The silent assumption is that we cannot just look at the metadata (file creation time, last row’s created timestamp or alike), as it might show that data is being loaded but not exactly fully loaded – therefore, we are waiting for the entire dataset to be available.

External tools

Using an external tool is always available, not only for Airflow data pipelines. The most straightforward implementation would be using an 0-byte file on NFS, HDFS or any other shareable filesystem to mark success for a given dataset.  

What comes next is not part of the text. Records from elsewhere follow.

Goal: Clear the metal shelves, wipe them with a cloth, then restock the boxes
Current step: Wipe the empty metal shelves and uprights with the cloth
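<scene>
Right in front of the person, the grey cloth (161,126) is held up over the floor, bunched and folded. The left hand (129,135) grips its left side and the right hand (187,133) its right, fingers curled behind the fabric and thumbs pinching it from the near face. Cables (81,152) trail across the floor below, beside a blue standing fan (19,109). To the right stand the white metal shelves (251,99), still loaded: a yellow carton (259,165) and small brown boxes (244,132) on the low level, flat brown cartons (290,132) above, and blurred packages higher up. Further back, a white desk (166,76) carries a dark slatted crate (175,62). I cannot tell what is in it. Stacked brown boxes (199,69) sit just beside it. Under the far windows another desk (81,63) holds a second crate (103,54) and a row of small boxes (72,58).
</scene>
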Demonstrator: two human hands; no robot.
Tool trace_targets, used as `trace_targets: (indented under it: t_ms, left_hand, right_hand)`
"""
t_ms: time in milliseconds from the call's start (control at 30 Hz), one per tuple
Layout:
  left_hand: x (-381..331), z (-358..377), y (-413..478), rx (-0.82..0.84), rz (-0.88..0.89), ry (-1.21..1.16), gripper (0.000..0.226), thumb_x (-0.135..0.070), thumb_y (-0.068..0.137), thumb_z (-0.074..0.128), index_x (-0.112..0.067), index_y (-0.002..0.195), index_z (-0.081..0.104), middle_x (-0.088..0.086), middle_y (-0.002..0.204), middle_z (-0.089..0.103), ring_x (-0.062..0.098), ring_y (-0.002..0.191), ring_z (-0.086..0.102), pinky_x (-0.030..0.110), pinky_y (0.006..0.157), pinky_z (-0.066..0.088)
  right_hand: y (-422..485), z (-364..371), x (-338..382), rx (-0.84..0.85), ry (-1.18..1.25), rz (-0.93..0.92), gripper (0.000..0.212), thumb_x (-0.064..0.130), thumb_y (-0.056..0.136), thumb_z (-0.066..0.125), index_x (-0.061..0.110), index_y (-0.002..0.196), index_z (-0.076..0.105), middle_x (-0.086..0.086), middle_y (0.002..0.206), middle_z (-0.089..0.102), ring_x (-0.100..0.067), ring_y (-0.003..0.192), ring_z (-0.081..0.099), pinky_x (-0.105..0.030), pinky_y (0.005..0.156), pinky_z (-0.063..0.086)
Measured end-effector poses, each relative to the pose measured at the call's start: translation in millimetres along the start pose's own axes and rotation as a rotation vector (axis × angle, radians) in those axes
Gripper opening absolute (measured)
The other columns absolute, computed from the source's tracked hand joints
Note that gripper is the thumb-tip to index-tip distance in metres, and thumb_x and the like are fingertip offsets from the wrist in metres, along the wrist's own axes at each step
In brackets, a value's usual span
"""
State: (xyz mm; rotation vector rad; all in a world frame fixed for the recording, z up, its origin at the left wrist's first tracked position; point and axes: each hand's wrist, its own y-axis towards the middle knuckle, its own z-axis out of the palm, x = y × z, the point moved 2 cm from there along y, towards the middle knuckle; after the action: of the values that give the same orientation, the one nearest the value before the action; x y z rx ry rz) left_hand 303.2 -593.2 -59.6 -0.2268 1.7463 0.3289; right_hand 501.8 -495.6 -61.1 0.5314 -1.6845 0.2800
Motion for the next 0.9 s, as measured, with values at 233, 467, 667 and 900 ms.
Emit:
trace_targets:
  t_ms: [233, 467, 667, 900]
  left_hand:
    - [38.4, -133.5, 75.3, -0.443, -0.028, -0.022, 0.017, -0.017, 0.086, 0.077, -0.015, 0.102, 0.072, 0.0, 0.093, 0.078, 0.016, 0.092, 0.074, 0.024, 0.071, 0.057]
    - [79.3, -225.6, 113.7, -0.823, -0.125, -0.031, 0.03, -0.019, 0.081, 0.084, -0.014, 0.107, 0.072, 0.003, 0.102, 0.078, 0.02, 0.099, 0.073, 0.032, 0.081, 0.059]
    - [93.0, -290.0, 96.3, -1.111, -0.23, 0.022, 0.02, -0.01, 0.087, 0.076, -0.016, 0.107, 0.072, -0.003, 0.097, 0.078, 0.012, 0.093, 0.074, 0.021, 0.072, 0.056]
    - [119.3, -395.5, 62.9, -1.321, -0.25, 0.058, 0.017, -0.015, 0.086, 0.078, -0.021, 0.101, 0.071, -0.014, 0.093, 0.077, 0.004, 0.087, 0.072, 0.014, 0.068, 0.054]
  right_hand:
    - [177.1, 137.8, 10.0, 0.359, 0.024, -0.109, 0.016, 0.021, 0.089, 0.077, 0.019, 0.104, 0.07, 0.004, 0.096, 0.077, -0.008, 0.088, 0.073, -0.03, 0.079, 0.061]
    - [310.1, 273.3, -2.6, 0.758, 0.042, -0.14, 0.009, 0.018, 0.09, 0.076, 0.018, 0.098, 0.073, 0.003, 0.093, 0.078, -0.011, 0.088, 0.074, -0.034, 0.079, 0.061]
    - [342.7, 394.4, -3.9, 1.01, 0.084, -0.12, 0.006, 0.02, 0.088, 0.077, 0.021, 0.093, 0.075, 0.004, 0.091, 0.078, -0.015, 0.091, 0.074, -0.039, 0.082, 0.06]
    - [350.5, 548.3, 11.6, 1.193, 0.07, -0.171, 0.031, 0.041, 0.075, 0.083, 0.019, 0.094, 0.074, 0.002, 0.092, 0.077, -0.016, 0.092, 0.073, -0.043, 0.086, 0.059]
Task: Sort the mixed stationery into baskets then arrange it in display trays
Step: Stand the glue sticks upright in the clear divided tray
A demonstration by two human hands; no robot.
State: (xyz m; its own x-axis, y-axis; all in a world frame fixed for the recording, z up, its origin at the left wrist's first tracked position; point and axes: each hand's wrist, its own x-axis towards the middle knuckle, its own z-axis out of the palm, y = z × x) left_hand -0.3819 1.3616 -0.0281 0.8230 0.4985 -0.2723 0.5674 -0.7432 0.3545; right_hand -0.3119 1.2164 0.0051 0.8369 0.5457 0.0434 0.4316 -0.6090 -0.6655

This example is based on HDFS, but you could also use:

  • NFS,
  • FTP/SFTP location,
  • metadata stored in a SQL or NoSQL database,
  • any other accessible non-airflow related data storage.

Source code

For the current (4.1.0) version of the apache-airflow-providers-apache-hdfs, there is no HDFS operator; only sensors are available. Therefore a bit of walkaround (e.g. BashOperator) has to be used to create a marker file.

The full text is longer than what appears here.